Alive After 5 is the Third Thursday each month, April – October, from 5-9 pm on Canton Street in downtown Roswell, GA. |
I love living in Roswell, GA. While we are in one of the most extensive metro communities in the United States, Roswell has a slight-town feel. We have events like the Alive After five during the summer months where the community comes together to experience each other, music, arts, and food.
The community loves to do positive things together. Today people are seeking out experiences. Walt Disney understood this when he built Disney Land and Disney World.
Here is my wife with the Paranoia Haunted House crash at Alive After 5 to promote their business. |
My wife loves to post photos like this to her Facebook account, and from the number of likes and comments, I know the rest of her friends also love this.
Role of the Journalist
Webster’s Dictionary states, “Journalism is the activity or job of collecting, writing, and editing news stories.” In addition, Wikipedia says journalism “serves the purpose of playing the role of a public service machinery in the dissemination and analysis of news and information.”
In the broader sense, the media’s role is to help communities connect. So I see journalists as assisting people in plugging into their community network, and the connection is being made through the media.
The pie has many slices when you look at all the content a local media outlet should cover in their community. One of the slices journalism serves in a democracy is to inform the community to better play a role in their government.
Wikipedia says, “In a democratic society, however, access to free information plays a central role in creating a system of checks and balance, and in distributing power equally between governments, businesses, individuals, and other social entities. Moreover, access to verifiable information gathered by independent media sources, which adhere to journalistic standards, can also serve ordinary citizens by empowering them with the tools they need to participate in the political process.”

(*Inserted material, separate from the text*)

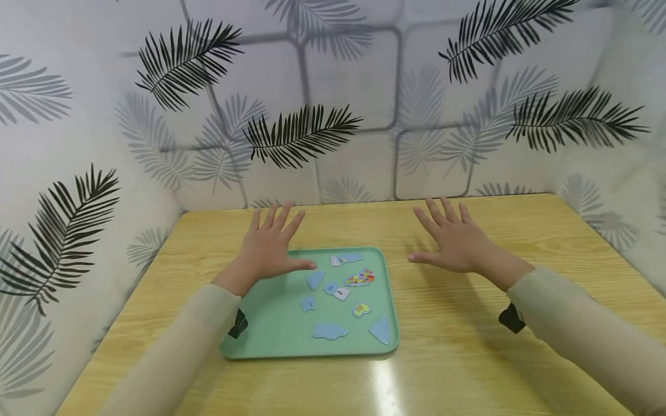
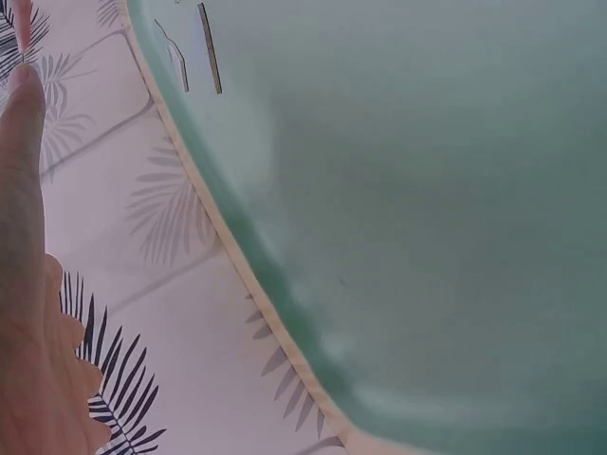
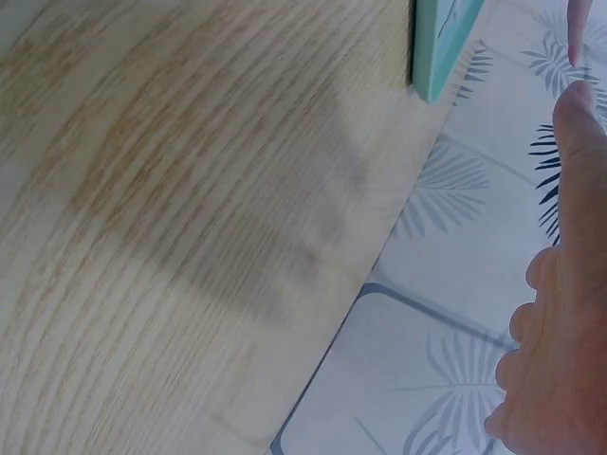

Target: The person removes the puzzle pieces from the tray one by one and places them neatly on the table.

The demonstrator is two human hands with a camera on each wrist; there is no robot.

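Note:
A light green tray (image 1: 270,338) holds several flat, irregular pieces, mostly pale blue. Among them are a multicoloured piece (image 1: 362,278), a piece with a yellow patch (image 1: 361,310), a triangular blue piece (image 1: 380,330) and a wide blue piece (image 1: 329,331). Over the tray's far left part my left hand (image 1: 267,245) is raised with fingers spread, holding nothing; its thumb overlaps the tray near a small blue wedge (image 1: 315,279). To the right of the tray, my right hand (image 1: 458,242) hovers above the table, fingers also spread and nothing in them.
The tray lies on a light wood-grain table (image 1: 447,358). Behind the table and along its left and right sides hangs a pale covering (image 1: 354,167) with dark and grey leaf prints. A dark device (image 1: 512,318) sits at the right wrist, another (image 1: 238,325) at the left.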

I fear too many journalists only serve their audience a slice of the pie. They want more than just the things in their community going wrong. If you were to graph out the story coverage of many media outlets, I think you would find that there is a lopsided coverage on the squeaky wheel.
Could you take media coverage of their community, and would it reflect the exact percentages of categories of stories taking place daily, or would it be slanted?
What about work communities?
Most communication offices within corporations serve as the media for their community. I find my role within a nonprofit was very similar to my position at the newspaper. My part working for a large corporation is also very similar.
The breaking news story in the nonprofit and business world are the stories that management needs to tell. While we do not have investigative journalists looking into leadership and reporting this to the community, we have companies realizing that transparency is the best way to build customer affinity. As a result, you are finding more PR professionals communicating where their company has made a mistake and how they are acting to correct it.
Mistakes Storytellers Make
All you need to do is look at those four words above: 1) Audience, 2) Medium, 3) Storyteller, and 4) Subject. If anyone diminishes these in importance, then the connections are not made. The result of this, over time, is a community that lacks cohesiveness.
I believe many professional communicators misdirect their thoughts to either the medium or the subject. They buy the latest gear and try fantastic shots and forget the story. Sometimes they get so attached emotionally to the topic that they lose their objectivity to know the story.
I believe the audience is the most overlooked part of the puzzle, more often than the medium or subject.
I believe Steve Jobs was one of the best business people who understood the audience. When he rolled out new products, they were not what people wanted or needed. No one talked about a computer with a graphical interface before he helped to introduce the Mac. No one knew what a tablet device was before he introduced the iPad.
What Steve Jobs did know was how to help improve the lives of his audience. He saw how they lived and how he could improve their lives. Great storytellers need to know their audience just as well. This way, when we tell them stories of subjects in their community, they will line up just like people do when Apple releases a new product. They know it will be a great story because yesterday they gave me a great experience.
The secret about your audience
When you immerse yourself into the community you are covering; you find your subjects for the story.
Even businesses like Starbucks and Chick-fi-A train their employees to learn about their customers and to connect with them. For example, watch this video done by Chick-fil-A.
[youtube https://www.youtube.com/watch?v=2v0RhvZ3lvY]
I encourage storytellers to discover their communities. Find where they congregate and those who want and need to communicate with those groups. Then become an expert on the subjects that they cover for those audiences.
Deb Pang Davis, Assistant Professor, Syracuse University |
In Deb Pang Davis’ comments to the National Press Photographers Association Business Blitz at the Grady School of Journalism, she encouraged photographers to be involved in social media. Social media is one of the best ways to join a community. People get to know you, and you get to know them and share content.
Marketing is connecting you to your audience.